学校司書のひとたちって、毎日こういうことに触れているのか。
本を手渡すよろこび。
いい反応が返ってきたときの多幸感は、くせになりそうな気もするが、なんだかコントロールしたい病みたいになりそうで、ちょっと怖い。
ほんとうは、森の奥に芽生えたひこばえみたいに、目に見えなくてもいいのかもしれない。
By はらぷ
追伸:
9/20〜30まで開催した、祖父の作品展「祖父の人形のこと」(西荻窪 もりのこと)、多くの方に見ていただいて、無事終了しました。
このサイトを見て…と来てくださった方々にもたくさんお会いすることができて、ほんとうに嬉しかったです。
週末、店番をさせてもらったのですが、作品を見ているみなさんの様子や、発するコメントを聞いているだけで、にやにやしてしまうくらい、しあわせな時間でした。
そして、会期終了後には、天才爽子さんから、なんとこんな絵手紙が!!
実家の祖父の部屋に、しばらく飾っておこうと思います。
この、表情と、足の質感よ!
展示に合わせて作成した『祖父の創作ノート』は、引き続きもりのことさんで販売していただいています。
(通信販売可)
もりのことonline shop →※
※「なんかすごい。」は、毎月第3木曜の更新です。はらぷさんのブログはこちら。
※はらぷさんが、お祖父さんの作ったものをアップするTwitterのアカウントはこちら。
爽子
はらぷさん、こんばんは!
読書の秋ですね。
プロフェッショナルな仕事の流儀を読ませて頂き、なんかすごい!とおもいました。
はらぷさんやつまみさんのブックトークが聞ける小学生が羨ましいわたしも、50年若返って、子供達と一緒に聞いてみたいです。
子供の頃、そんな風に図書館の先生にお話し聞いたことがあったのかしら。
なかった気がする。
孫たちがおおきくなったら、聞かせてあげたいわ。
是非本を読むのが好きになってほしいです。
^_^^_^^_^と、読み進めてるうちに。
ぎゃあああ、なんか見たことある絵が。

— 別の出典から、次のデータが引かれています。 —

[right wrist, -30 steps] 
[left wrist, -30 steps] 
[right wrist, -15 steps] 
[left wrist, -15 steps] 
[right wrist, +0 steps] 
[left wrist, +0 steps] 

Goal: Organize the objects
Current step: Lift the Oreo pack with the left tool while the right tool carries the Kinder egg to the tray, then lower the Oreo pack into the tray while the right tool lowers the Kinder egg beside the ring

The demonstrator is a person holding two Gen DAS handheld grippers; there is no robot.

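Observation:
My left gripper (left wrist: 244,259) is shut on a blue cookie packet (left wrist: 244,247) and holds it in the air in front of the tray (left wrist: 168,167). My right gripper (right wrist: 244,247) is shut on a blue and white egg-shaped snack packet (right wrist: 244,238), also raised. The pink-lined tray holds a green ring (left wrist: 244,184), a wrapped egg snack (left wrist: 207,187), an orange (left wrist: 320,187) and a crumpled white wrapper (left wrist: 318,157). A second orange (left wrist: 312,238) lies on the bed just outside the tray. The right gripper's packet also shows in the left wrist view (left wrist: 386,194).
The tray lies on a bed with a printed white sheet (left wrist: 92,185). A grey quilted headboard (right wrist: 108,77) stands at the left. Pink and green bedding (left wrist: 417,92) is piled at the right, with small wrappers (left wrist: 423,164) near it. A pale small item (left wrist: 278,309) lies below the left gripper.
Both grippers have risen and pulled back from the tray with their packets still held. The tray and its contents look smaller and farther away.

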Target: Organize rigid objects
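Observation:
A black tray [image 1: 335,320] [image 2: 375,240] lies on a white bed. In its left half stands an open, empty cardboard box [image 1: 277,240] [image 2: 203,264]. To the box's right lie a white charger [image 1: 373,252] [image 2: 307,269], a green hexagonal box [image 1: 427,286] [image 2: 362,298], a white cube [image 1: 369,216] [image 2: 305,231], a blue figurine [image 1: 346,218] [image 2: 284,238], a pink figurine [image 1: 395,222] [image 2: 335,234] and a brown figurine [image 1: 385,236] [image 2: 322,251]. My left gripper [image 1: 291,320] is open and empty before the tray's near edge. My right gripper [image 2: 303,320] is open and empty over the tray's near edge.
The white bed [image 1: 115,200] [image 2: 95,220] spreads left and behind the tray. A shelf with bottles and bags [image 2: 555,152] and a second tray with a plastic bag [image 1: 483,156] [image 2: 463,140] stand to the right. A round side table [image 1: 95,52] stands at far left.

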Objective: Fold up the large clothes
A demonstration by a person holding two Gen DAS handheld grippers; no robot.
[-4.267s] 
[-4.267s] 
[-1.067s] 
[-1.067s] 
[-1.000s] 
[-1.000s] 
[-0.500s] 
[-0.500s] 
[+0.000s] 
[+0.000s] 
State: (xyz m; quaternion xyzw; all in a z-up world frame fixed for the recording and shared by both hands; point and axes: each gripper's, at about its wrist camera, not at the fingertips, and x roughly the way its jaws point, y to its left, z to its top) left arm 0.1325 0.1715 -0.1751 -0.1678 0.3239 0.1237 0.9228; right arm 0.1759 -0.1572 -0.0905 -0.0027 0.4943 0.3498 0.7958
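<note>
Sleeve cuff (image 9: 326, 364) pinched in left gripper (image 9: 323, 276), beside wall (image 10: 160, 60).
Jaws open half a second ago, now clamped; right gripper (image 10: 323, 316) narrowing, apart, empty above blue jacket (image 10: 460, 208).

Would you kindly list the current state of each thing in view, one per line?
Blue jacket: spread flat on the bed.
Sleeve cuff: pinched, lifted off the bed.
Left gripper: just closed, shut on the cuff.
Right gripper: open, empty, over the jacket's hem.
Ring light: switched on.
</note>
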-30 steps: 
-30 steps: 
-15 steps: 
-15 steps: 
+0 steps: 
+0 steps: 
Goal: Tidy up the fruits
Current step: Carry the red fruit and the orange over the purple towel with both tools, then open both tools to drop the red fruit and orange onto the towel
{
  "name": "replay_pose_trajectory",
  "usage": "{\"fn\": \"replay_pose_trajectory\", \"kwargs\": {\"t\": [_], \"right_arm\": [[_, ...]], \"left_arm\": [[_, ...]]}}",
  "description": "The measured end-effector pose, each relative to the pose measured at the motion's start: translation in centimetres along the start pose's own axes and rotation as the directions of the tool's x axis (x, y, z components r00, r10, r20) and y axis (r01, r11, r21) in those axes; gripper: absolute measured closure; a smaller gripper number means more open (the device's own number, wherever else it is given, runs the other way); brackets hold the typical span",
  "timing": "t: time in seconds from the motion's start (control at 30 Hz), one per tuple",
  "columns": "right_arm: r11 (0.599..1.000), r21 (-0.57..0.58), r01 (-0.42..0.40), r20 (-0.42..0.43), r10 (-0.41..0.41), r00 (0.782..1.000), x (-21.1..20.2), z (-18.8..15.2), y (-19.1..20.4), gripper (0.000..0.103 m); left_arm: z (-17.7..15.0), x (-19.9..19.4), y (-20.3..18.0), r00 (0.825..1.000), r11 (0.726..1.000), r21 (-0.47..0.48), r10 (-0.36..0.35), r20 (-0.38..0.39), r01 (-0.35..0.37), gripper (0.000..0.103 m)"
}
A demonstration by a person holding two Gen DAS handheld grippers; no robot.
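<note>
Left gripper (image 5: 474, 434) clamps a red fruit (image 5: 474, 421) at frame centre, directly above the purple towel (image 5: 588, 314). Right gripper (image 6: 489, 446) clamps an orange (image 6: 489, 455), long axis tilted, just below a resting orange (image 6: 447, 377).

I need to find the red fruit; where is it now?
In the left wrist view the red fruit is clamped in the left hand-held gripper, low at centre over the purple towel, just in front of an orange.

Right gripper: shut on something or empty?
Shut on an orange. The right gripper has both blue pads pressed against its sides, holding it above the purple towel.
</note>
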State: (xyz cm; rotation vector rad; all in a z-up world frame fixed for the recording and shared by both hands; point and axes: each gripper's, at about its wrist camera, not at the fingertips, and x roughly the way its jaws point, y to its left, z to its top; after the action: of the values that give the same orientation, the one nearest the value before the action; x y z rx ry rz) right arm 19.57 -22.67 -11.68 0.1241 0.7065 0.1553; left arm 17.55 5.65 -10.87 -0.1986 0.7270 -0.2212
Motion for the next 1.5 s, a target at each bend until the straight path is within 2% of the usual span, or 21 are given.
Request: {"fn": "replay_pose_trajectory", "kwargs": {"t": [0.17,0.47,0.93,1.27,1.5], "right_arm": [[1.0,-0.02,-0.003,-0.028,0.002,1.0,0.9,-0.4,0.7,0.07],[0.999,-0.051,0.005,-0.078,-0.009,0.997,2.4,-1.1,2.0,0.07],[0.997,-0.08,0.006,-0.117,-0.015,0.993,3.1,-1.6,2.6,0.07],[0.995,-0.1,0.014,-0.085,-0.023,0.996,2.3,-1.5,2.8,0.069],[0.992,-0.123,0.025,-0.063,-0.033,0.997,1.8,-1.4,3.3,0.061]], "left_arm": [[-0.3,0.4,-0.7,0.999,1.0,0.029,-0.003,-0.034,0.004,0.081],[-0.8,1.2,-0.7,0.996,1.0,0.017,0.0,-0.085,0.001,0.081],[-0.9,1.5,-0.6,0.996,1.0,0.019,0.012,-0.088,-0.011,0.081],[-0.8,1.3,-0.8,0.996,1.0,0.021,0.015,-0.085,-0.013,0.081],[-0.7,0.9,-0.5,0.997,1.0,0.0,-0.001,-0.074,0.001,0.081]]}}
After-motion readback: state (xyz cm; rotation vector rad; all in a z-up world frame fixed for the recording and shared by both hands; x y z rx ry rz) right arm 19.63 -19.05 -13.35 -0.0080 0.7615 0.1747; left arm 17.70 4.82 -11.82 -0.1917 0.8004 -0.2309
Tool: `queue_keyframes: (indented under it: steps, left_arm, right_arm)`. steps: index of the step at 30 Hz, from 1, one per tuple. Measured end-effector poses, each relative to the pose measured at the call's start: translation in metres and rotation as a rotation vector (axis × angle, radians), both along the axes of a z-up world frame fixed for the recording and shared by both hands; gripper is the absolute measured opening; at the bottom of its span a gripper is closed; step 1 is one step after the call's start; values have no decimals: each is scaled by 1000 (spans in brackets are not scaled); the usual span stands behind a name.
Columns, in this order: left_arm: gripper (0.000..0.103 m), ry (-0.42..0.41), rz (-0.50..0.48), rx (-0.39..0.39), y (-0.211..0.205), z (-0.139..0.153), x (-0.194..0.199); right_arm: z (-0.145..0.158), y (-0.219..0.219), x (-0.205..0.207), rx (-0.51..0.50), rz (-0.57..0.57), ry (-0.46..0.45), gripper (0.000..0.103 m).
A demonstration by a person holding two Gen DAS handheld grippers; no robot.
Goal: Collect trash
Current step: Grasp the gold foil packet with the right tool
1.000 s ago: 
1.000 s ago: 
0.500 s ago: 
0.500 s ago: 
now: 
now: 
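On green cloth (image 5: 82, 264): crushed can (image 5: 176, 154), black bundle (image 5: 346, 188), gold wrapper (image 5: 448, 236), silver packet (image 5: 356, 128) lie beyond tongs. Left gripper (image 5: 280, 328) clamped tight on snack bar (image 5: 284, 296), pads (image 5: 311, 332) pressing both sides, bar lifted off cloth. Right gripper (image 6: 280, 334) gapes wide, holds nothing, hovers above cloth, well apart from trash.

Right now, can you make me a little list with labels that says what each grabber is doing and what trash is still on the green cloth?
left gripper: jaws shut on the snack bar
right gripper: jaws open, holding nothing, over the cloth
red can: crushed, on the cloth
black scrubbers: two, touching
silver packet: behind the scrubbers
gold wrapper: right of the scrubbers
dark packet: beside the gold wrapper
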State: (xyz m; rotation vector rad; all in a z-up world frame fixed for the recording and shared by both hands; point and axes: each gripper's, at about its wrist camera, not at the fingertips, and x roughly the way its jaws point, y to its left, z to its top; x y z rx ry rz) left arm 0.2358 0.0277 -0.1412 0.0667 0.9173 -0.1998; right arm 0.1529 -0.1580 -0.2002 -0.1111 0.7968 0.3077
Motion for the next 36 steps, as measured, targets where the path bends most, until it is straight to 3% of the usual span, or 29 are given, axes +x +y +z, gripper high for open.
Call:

お恥ずかしい。
おじいちゃんのお部屋に飾ってくださってるなんて、とってもとっても嬉しい。ありがとうこざいます。
YUKKE
こんな熱心で素敵な選書をしてくれる司書さんがいて、子どもたちは幸せね〜。
わたしも大人になって、魔女が出て来て、魔女のお祭りでいつまでもちびっこでという話なんだけど、題名がわからなくてと、図書館の司書さんに聞いたら即座にこの本を出してくれたこと思い出しました。
赤木かん子どもたさんみたいな本の探偵さんだと思ったわ。
うちの若さまにもいつかこういう選書でブックトークしてほしいと願うばあばです。
はらぷ Post author
天才爽子さん!こんばんは。
うふふ、載せちゃった!
忙しさが一段落して、時間ができたら、合う額を探しにいきたいな、と思ってます。
「すごいねえ、たいしたもんだ」と祖父ならきっと言うだろうなー。
ブックトークって、子どもの頃にはありませんでしたよね。
そもそも、学校図書館の先生というのがいなかったです。
私はまだまだ新米なのですが、一緒に行った同僚(我が師匠)はさすが、子どもたちを引き込むのもうまくて、みんな面白いくらい前のめりで聞いていました。
ふだん自分からはなかなか本に手が伸びない子も、ブックトークで紹介されると、読みたくなるんですよね。
わたしもつまみさんのブックトークは聞いてみたい!
絶対読んで、つまみ先生に感想言いにいこ!って思う気がするなー。
はらぷ Post author
YUKKEさん、こんばんは!
コメントありがとうございます!
わー、YUKKEさん、そんな司書体験を…!
全国にかん子あり(笑)
その司書の人、YUKKEさんの中に「ちいさい魔女」がずっといたんだーって思って、嬉しかったでしょうね。
昔読んで好きだった本、年齢別のおすすめの本、こんど読み聞かせにいくんだけどどんなのがいいの?、うちの子アリが好きなんだけど……もっともっと何でも聞いてもらえたらいいのにな、と思います。
一度でもがっかりされちゃったら、もう聞いてくれないかもしれないので、毎回勝負だ(笑)
ブックトークは、時間をかければそれなりにいいものができるのですが、日々子どもたちに接する中で、あるものの中から「これ!」って選んで紹介できる、っていうふうにもっとなれればいいなーと思っているところです。